AVAILABILITY OF EFFECTIVE TREATMENT OPTIONS

Level: No availability: Effective treatments not currently available in the US (or have not been developed)

There are no specific antiviral treatments for JEV infection in any species. Management of affected pigs is entirely supportive. Infected juvenile and adult pigs typically recover spontaneously with self-resolving pyrexia. However, reproductive losses (aborted, mummified, and stillborn fetuses) and neonatal deaths cannot be prevented once infection has occurred—treatment cannot reverse transplacental fetal damage. Weak piglets born with neurological signs following in utero infection typically succumb shortly after birth regardless of supportive care. Boar infertility following testicular involvement is usually temporary with spontaneous recovery. The absence of effective therapeutics places emphasis entirely on prevention through vaccination and vector control.


AVAILABILITY OF EFFECTIVE VACCINES OR BACTERINS

Level: Available but uncertain efficacy: Commercial or autogenous vaccines exist in the US but protection may be inconsistent

Several veterinary JEV vaccines exist, including inactivated and live-attenuated formulations based on genotype III strains (Nakayama, Beijing, AT222, and others). Live-attenuated vaccines or regimens including a LAV dose are typically more efficacious than inactivated vaccines alone. Annual vaccination of sows prior to peak seasonal JEV activity is practiced in endemic countries like South Korea and Taiwan to prevent reproductive losses. However, significant limitations exist: (1) High costs of immunizing large numbers of animals with rapid turnover; (2) Maternal antibodies interfere with piglet vaccination, persisting 3-4 months; (3) Cross-protection concerns—GIII-based vaccines show reduced efficacy against emerging GI and GIV strains, with field studies in Taiwan demonstrating GIII LAV was less effective at preventing stillbirth/abortion caused by circulating GI virus; (4) Limited duration of protection requiring annual revaccination. A novel chimeric BinJV/JEV-GIV vaccine candidate showed >94% protection against GIV challenge in pigs, addressing genotype matching concerns for the Australian outbreak strain. Widespread pig vaccination is not routinely practiced due to cost-benefit considerations in many endemic regions.
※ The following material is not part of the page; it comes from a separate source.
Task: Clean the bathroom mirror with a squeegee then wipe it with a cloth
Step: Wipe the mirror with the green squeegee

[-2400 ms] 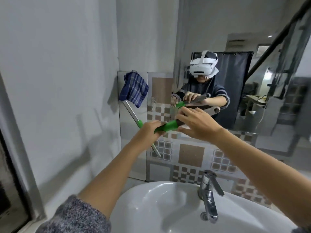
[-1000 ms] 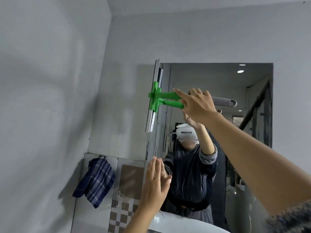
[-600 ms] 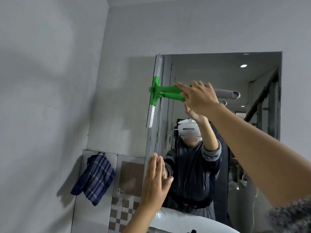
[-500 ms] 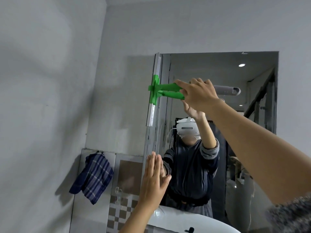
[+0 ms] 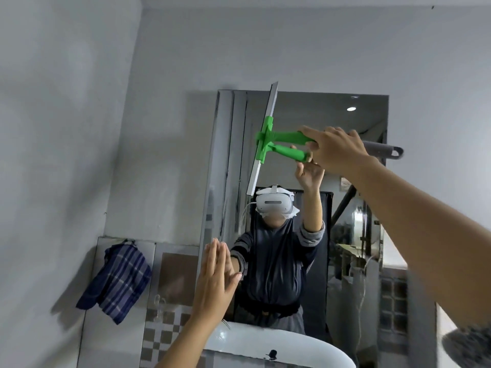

FEASIBILITY OF ERADICATING THE DISEASE FROM THE US

Level: Difficult and uncertain: Extremely difficult and with uncertain success rate, few global examples of success even at farm level

JEV is not currently present in the United States, but if introduced, eradication would face severe challenges. The virus is maintained in transmission cycles involving Culex mosquitoes and wildlife hosts (ardeid birds, potentially bats) that cannot be eliminated through standard livestock disease control measures. Feral pig populations across the southern US could serve as amplifying hosts. Multiple competent Culex vector species are present throughout the continental US. The 2022 Australian experience demonstrated that JEV can circulate silently for extended periods before detection, potentially establishing in wildlife and vector populations before recognition. Eradication would require sustained, coordinated mosquito control across vast geographic areas—technically challenging and resource-intensive. Vaccination of domestic pigs could reduce amplification but would not eliminate wildlife-vector cycles. Historical precedent from endemic Asian countries shows JEV becomes permanently established once introduced into suitable ecological settings. Prevention of introduction through surveillance and biosecurity is far more feasible than post-introduction eradication.